Work request:
Scan the listing and work out how many lines contain the word "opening". Nothing but the number should be given.
# # # # #
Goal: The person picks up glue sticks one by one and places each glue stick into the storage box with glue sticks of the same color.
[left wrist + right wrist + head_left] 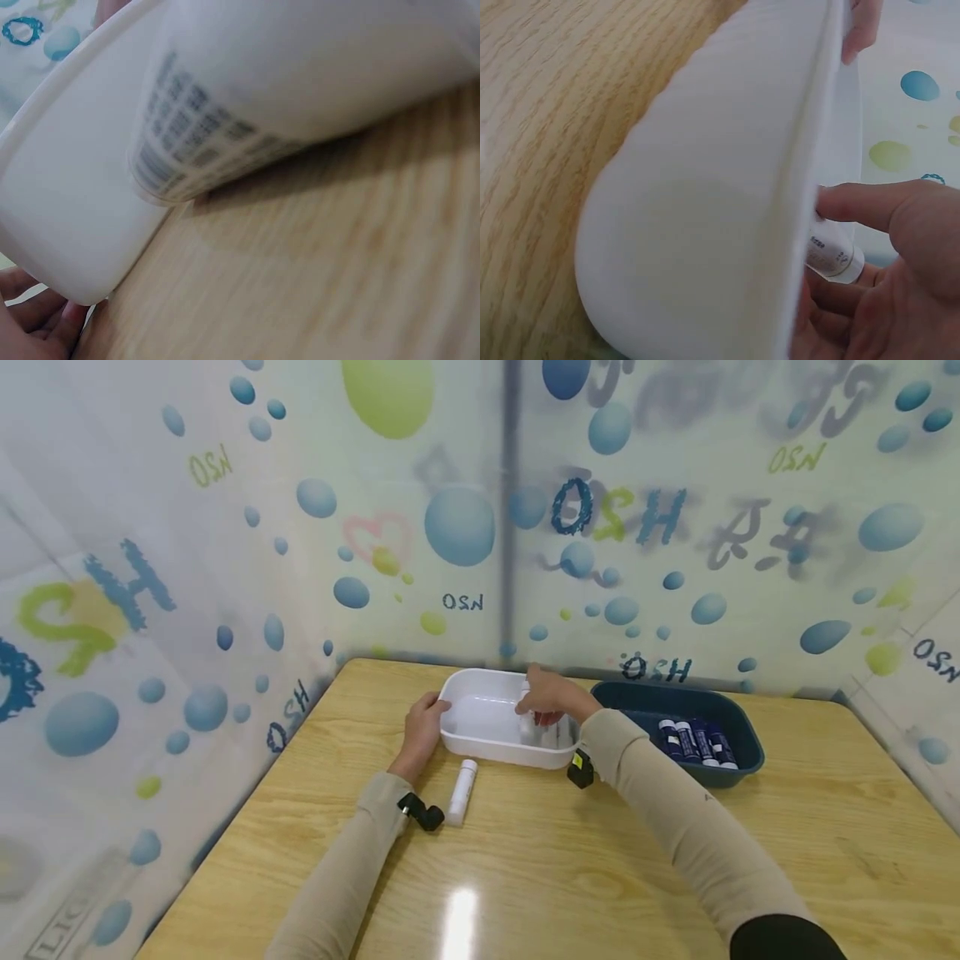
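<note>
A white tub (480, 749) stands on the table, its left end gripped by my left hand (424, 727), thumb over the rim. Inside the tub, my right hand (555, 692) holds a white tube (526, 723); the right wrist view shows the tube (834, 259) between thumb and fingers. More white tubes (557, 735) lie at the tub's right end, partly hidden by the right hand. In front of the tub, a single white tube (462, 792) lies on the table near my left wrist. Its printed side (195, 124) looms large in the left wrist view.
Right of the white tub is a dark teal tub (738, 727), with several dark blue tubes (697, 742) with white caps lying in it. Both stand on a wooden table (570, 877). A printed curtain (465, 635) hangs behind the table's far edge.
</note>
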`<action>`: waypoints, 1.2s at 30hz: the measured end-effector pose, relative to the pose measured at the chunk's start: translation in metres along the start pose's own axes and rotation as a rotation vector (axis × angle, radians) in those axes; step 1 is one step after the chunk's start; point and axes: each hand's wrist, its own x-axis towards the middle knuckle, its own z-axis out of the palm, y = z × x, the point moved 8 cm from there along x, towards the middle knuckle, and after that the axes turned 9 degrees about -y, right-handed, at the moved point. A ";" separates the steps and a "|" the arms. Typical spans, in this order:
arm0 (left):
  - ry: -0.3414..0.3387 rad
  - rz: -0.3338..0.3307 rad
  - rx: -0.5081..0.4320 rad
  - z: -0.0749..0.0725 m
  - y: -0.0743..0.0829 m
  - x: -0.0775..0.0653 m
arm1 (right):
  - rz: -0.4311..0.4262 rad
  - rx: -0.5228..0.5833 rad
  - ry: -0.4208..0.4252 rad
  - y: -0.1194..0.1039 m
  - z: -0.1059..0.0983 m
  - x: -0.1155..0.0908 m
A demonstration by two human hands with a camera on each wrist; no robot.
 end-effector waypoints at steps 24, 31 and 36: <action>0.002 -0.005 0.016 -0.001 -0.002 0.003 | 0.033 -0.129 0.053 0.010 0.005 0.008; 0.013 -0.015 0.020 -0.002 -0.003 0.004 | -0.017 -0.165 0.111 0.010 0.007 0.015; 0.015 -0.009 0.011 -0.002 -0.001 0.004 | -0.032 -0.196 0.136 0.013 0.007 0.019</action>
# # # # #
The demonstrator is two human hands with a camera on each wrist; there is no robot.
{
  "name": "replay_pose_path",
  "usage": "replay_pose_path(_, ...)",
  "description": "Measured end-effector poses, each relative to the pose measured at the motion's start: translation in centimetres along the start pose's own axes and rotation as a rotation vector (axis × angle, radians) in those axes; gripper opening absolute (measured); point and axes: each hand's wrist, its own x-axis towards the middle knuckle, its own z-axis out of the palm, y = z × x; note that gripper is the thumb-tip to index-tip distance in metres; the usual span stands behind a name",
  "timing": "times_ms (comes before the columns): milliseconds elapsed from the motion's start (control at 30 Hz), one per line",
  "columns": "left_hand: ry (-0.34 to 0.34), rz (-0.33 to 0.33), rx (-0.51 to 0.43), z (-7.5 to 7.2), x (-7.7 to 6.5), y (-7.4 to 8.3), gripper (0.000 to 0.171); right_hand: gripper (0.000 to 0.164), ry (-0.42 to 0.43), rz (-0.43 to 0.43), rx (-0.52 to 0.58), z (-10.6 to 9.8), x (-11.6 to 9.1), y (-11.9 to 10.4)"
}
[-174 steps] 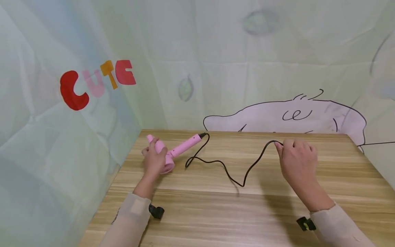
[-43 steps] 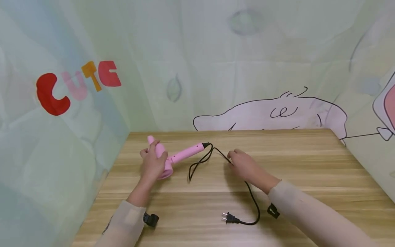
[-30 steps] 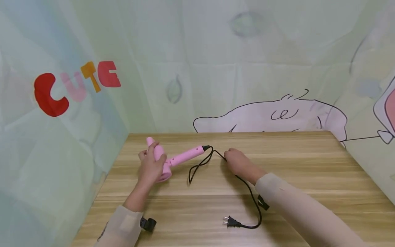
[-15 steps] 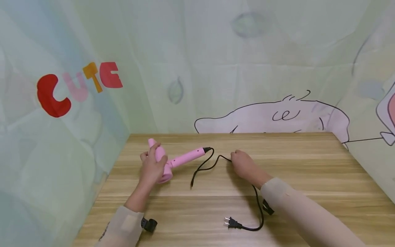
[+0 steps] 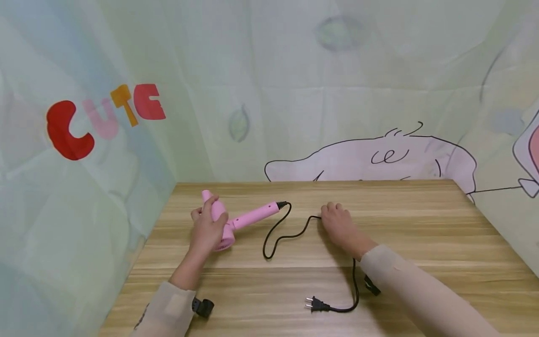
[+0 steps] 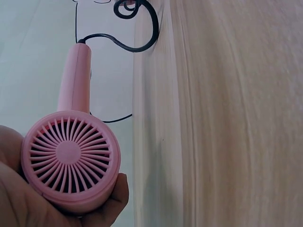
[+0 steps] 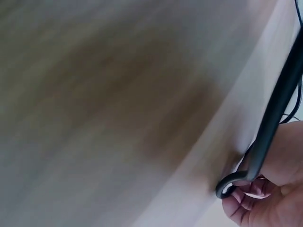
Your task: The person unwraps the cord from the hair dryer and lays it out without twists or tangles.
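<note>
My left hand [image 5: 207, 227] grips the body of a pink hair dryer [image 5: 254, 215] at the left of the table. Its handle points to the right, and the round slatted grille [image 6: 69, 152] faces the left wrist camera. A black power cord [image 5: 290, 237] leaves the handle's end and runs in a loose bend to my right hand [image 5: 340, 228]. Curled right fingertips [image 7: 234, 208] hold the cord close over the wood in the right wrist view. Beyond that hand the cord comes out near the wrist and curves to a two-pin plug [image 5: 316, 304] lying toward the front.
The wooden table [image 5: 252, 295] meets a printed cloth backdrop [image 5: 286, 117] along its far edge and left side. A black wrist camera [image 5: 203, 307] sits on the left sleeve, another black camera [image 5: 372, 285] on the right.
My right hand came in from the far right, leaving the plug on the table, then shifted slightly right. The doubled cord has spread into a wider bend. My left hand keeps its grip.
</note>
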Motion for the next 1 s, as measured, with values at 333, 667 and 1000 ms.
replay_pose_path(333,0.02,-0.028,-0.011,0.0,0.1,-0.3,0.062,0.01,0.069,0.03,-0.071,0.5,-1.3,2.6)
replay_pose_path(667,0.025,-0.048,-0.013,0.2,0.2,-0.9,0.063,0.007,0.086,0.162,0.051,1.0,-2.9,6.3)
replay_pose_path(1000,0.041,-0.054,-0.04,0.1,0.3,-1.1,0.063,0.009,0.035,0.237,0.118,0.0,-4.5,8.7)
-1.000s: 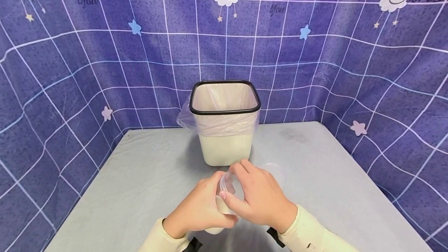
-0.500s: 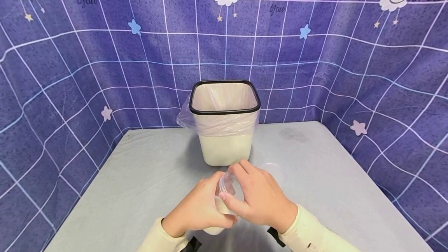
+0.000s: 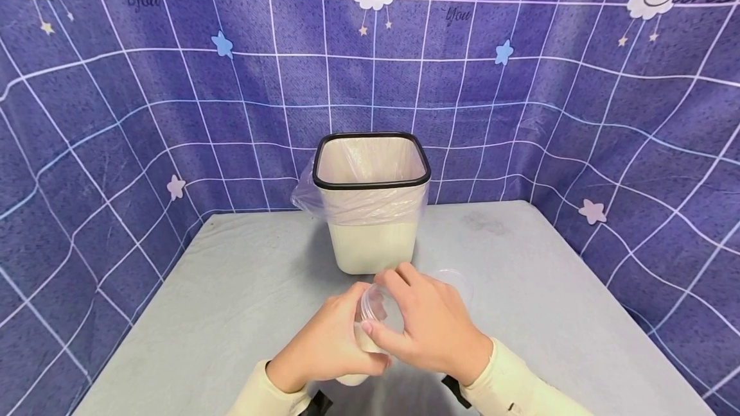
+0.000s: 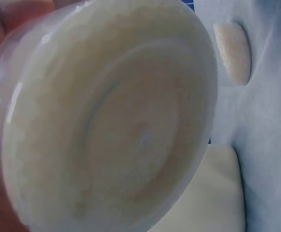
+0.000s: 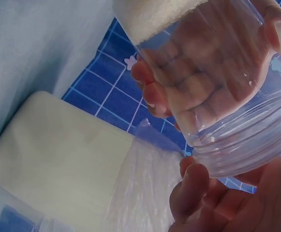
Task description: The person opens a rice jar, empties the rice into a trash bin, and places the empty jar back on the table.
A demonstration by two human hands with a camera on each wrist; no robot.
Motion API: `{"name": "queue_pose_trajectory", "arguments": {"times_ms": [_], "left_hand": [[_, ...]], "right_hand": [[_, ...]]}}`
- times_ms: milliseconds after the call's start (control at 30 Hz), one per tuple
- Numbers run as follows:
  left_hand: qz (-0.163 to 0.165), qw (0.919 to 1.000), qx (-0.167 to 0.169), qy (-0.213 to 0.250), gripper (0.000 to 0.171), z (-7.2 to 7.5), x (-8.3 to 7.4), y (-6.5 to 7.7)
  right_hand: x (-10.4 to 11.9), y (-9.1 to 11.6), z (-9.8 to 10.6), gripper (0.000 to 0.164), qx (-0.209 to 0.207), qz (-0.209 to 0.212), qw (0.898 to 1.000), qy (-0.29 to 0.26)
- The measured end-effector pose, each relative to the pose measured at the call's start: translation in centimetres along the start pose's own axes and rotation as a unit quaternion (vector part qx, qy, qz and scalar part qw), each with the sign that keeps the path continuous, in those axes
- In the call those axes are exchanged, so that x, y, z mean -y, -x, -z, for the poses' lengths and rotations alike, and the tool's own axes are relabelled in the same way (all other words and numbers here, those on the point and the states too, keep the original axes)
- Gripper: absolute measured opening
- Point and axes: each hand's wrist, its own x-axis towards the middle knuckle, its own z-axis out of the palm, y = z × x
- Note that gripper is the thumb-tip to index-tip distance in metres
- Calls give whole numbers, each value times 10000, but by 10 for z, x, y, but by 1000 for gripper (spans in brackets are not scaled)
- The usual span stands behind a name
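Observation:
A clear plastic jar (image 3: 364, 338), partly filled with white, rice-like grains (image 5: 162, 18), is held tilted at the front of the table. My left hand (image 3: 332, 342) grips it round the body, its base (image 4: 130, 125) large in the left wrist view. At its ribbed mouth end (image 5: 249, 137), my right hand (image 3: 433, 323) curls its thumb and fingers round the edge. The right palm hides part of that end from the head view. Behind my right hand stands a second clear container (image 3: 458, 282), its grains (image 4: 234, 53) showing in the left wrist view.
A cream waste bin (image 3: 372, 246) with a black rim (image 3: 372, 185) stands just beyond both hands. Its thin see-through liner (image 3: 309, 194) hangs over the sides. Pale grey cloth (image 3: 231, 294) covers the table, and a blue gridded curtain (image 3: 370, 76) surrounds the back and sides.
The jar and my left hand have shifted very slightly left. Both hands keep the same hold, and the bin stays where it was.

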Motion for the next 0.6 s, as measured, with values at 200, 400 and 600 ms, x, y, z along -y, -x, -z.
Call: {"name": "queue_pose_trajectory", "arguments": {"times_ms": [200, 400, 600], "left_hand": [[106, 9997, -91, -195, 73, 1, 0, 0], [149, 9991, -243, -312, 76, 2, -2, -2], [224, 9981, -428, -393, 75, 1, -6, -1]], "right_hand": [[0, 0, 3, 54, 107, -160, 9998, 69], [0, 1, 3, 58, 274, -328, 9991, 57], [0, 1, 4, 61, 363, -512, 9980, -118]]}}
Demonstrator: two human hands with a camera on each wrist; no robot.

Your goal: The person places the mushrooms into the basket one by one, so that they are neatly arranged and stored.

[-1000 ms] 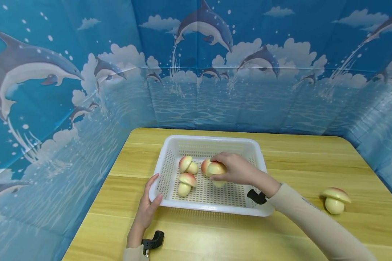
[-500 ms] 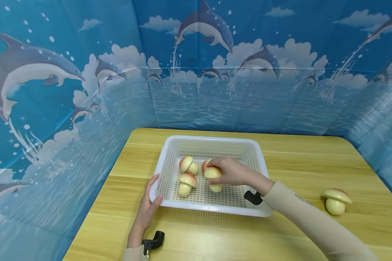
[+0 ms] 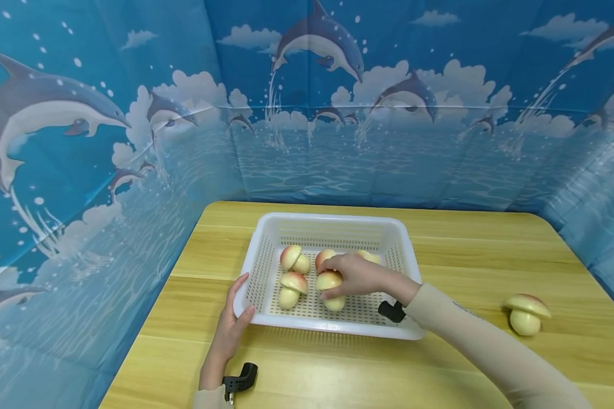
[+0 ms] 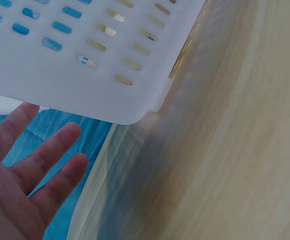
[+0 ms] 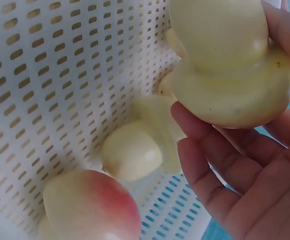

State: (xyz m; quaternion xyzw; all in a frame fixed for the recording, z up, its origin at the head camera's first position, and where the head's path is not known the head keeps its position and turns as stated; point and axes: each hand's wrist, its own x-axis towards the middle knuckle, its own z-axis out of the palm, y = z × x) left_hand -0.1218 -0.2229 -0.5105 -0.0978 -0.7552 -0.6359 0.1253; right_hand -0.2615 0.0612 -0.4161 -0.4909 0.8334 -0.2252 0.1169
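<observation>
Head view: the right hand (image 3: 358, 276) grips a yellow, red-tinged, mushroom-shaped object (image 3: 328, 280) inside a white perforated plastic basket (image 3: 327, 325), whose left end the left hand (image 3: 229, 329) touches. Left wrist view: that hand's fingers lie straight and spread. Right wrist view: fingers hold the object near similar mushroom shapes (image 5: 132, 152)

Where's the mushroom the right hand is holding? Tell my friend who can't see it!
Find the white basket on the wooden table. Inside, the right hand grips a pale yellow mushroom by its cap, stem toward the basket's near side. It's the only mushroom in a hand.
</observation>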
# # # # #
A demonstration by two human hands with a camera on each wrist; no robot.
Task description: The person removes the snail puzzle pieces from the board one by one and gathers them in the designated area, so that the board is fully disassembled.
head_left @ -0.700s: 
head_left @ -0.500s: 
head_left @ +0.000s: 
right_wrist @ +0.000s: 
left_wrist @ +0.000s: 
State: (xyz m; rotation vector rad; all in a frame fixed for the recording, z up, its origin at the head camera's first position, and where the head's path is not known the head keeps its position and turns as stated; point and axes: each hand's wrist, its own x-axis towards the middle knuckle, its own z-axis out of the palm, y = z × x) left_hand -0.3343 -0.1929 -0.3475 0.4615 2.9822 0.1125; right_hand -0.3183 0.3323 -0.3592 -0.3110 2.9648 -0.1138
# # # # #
Your response:
2